Now that we have a better understanding of the biblical history of Pentecost, let’s focus on the third person of the Holy Trinity – The Holy Spirit. The Holy Spirit, as I said above, was promised in numerous places, with numerous names, in the Gospels (Lk 12:12; Jn 14:16, Jn 14:26, Jn 15:26, and Jn 20:22). Jesus promised that he would send the Counselor and the Advocate to give them all that he taught and shared with them.

The Second Vatican Council document, Ad Gentes (Decree on the Church’s Missionary Activity) says this about the Holy Spirit and Pentecost –

“On the day of Pentecost, however, he came down on the disciples that he might remain with them forever; on that day the Church was openly displayed to the crowds and the spread of the Gospel among the nations, through preaching, was begun. Finally, on that day was foreshadowed the union of all people in the catholicity of the faith by means of the Church of the New Alliance, a Church which speaks every language, understands and embraces all tongues in charity, and thus overcomes the dispersion of Babel.”
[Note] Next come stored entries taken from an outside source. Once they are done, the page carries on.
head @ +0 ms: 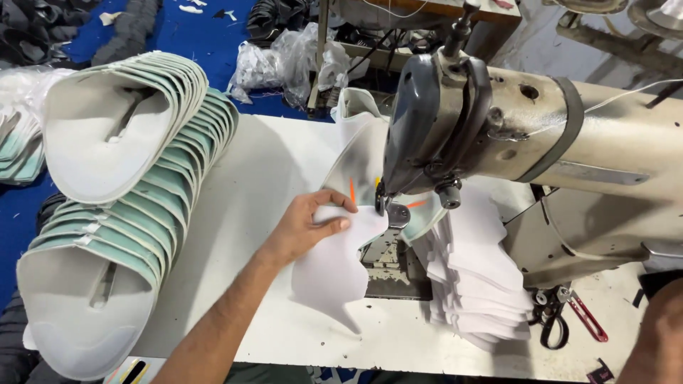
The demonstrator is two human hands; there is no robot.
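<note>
My left hand (307, 226) lies flat on a white fabric piece (334, 267), fingers pinching its upper edge right beside the presser foot (388, 210) of a grey industrial sewing machine (512, 135). A grey and mint shoe upper piece (356, 171) with an orange mark curves up behind the needle, joined to the white piece. Of my right hand only the forearm (658, 334) shows, at the bottom right corner; the hand itself is out of frame.
A tall nested stack of mint and grey shoe uppers (121, 199) fills the table's left side. A pile of white fabric pieces (477, 284) lies right of the needle plate. Red-handled scissors (569, 316) rest near the right edge. Plastic bags (284, 64) sit behind.
</note>
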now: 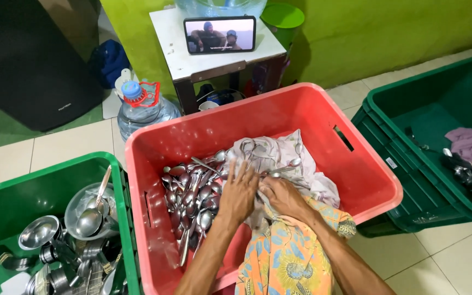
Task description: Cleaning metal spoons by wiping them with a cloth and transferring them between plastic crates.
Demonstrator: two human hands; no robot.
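Left hand (238,191) lies flat, fingers spread, on the spoons (192,191) in the red crate (367,180); right hand (279,195), at 3 o'clock, fingers curled, grips the pale cloth (279,153).

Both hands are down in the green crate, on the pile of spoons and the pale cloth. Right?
Not green: the head view shows the left hand and right hand in the red crate, on the pile of spoons and the pale cloth.
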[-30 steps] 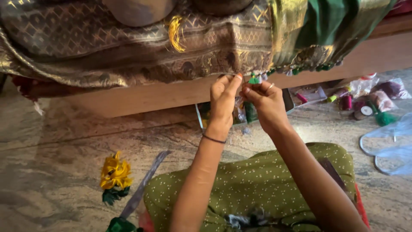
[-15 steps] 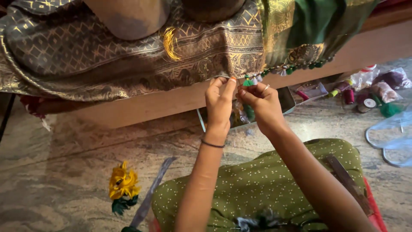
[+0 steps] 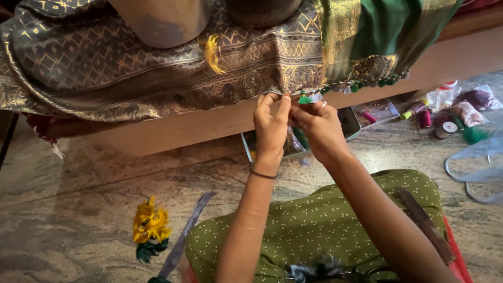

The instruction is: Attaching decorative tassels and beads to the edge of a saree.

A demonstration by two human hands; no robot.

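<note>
A gold-patterned grey and green cloth [image 3: 131,68] hangs over a low wooden ledge [image 3: 209,123]. My left hand [image 3: 271,126] pinches the cloth's lower edge. My right hand [image 3: 319,126], close beside it, has its fingers closed on a small green tassel [image 3: 304,98] at that edge. More green tassels [image 3: 377,82] line the hem to the right. My arms reach up from my lap, which is covered in green dotted fabric [image 3: 314,225].
A shallow tray [image 3: 351,123] sits on the stone floor behind my hands. Thread spools and packets [image 3: 445,112] lie at the right. A yellow and green thread bundle [image 3: 150,228] and a flat grey strip [image 3: 186,241] lie at the left. Two pots [image 3: 162,21] stand on the cloth.
The view has drifted a little, so the cloth and hands sit slightly right and higher. Both hands stay at the cloth's edge, fingers working together at the green tassel.
</note>
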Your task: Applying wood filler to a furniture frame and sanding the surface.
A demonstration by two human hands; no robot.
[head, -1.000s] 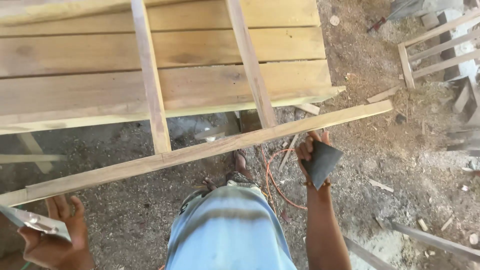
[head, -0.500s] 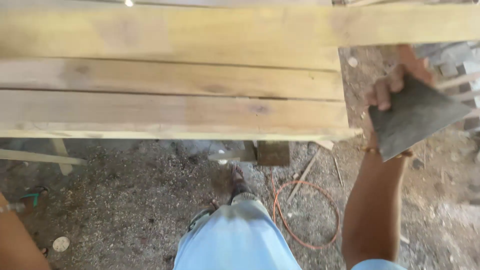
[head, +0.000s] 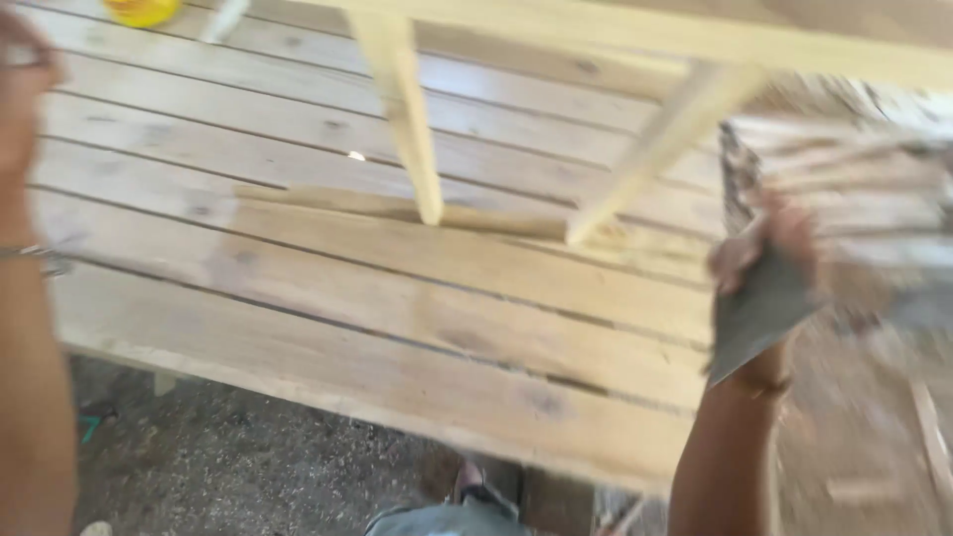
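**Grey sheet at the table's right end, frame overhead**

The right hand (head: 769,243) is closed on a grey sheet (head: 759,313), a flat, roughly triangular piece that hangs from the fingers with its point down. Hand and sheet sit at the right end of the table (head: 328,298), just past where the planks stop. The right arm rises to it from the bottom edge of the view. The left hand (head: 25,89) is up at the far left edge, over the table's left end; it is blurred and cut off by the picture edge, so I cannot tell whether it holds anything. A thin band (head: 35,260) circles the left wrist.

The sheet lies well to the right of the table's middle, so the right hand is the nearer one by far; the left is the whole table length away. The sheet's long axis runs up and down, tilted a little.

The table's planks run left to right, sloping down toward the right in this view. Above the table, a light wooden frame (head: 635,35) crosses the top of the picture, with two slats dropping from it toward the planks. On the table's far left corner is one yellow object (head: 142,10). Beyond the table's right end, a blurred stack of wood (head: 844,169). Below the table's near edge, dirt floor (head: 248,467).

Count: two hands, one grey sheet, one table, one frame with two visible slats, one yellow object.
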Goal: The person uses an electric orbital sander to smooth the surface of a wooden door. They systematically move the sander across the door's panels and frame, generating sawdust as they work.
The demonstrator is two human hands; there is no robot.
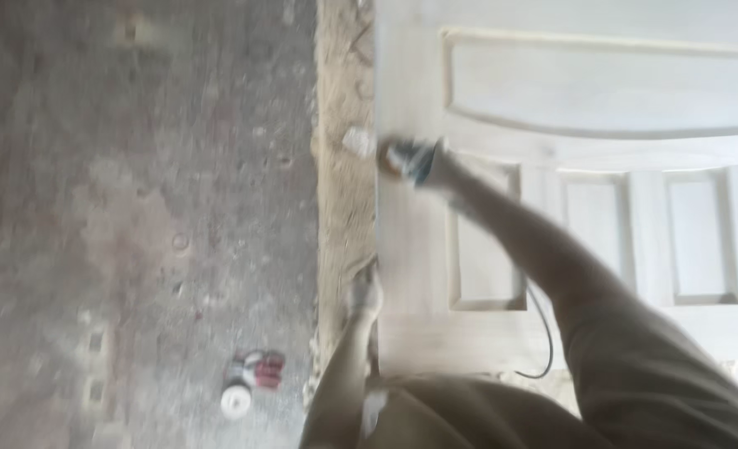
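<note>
Left of the door (602,91), on the concrete floor (136,208), a red and white power tool (251,382) lies idle, well apart from me. Against the door's near edge my left hand (366,291) rests, seemingly bracing; the blur hides whether its fingers curl or lie flat. Further onto the door's frame, my right hand (435,166) is wrapped tight around a dark sander (402,158), pressed to the pale wood beside a recessed panel. Its cable (543,333) trails back across the door. I judge I'm mid-pass on the frame; the next stroke calls for a flat, steady tool.
</note>
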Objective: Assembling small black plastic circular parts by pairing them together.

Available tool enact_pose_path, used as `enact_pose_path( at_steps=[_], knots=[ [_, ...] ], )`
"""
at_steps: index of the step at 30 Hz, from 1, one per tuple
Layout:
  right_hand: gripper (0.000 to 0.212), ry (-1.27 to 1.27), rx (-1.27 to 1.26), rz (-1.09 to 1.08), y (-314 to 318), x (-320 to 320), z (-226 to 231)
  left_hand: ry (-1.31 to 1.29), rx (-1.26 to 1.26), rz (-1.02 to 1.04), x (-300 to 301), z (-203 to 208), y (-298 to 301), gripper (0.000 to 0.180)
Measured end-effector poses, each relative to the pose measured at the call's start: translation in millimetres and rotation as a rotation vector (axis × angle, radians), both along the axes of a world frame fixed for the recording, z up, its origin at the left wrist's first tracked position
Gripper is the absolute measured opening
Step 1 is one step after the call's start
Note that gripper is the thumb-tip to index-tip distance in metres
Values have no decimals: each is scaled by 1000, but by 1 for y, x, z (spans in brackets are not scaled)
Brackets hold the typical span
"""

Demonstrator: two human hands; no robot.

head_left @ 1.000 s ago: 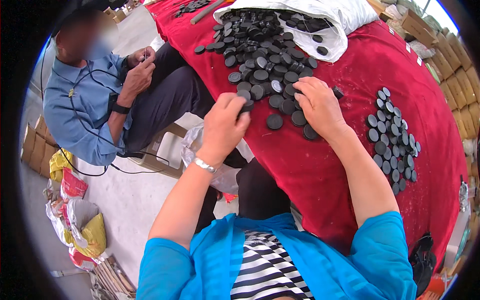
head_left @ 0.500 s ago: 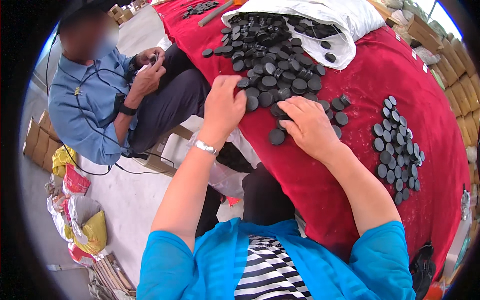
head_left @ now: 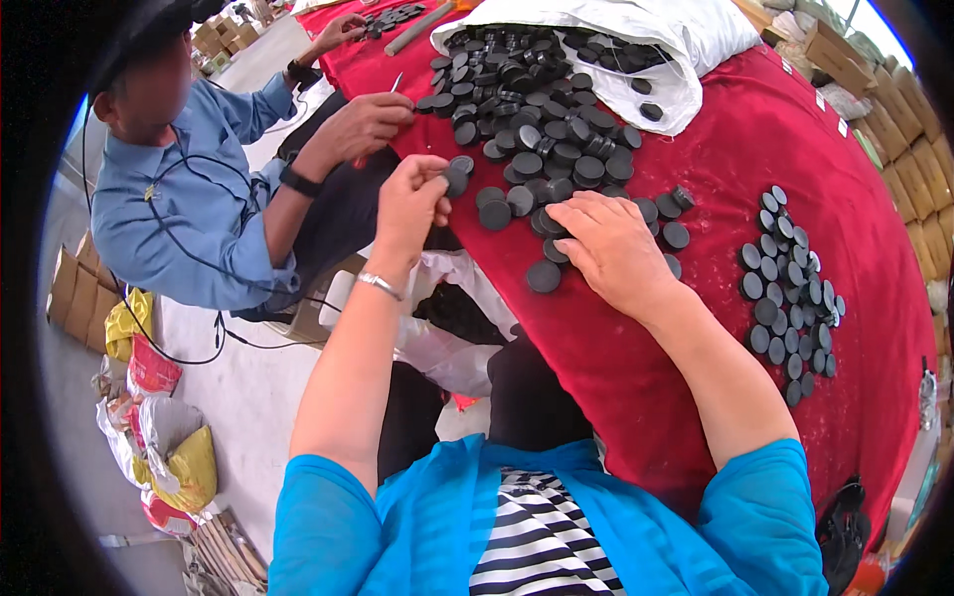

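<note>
One black, round, cap-like disc [head_left: 455,183] is pinched between the thumb and fingers of the left hand [head_left: 409,209], which is closed on it at the left edge of the red cloth [head_left: 715,328]. A second disc [head_left: 462,163] shows right behind it; whether that one is held too cannot be told. A silver bracelet [head_left: 381,286] circles the left wrist. The right hand [head_left: 621,248] lies palm down over several more discs, fingers bent and thumb set apart; its fingertips are partly hidden, so any grip on a disc cannot be made out. One loose disc [head_left: 544,276] lies flat on the cloth just beside the thumb.

Beyond both hands spreads a heap of black discs [head_left: 556,129], some flat, some tipped to show ribbed sides, running back into the open mouth of a white sack [head_left: 666,35]. A grey rod [head_left: 418,29] lies left of the sack. Well apart to the right is a smaller group of discs [head_left: 790,298].

On the left sits a co-worker in a blue shirt [head_left: 184,238], one hand [head_left: 368,127] holding a thin pointed tool [head_left: 397,82], the other reaching toward a small cluster of discs [head_left: 396,17].
</note>
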State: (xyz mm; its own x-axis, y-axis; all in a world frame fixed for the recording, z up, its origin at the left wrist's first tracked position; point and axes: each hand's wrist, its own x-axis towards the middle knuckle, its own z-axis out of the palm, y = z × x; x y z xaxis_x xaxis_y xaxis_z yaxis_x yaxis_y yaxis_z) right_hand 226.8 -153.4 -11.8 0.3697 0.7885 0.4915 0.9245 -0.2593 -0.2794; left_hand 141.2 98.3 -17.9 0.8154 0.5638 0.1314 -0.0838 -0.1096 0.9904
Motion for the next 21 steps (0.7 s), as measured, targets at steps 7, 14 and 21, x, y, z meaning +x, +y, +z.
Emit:
enact_pose_path(
  at_steps=[7,14,21],
  knots=[
    [41,-86,-81,101,7,-20,6,102,887,270,-37,-19,18,14],
    [27,-38,65,78,5,-10,11,-64,957,63,21,18,-50,23],
    [20,17,109,-84,-1,14,4,268,1138,9,59,8,-47,33]
  ],
)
The Holy Spirit is a gift to the Church who continues to guide and direct the Church even today. The mission of Jesus and God the Father is in union with the Holy Spirit. The Holy Trinity is united as three persons and one God. A simple way to understand the Holy Trinity is through water and it’s three forms – liquid, ice, and steam – they are all water (one nature), but three separate entities (persons).

Mary is the Mother of the Church on Pentecost

Now that we have an understanding of the Holy Spirit, let’s turn to what Catechism of the Catholic Church states on the topic –

“Because you are sons, God has sent the Spirit of his Son into our hearts, crying, ‘Abba! Father!”‘ (Gal 4:6). [#724]

From the beginning to the end of time, whenever God sends his Son, he always sends his Spirit: their mission is conjoined and inseparable. [#743]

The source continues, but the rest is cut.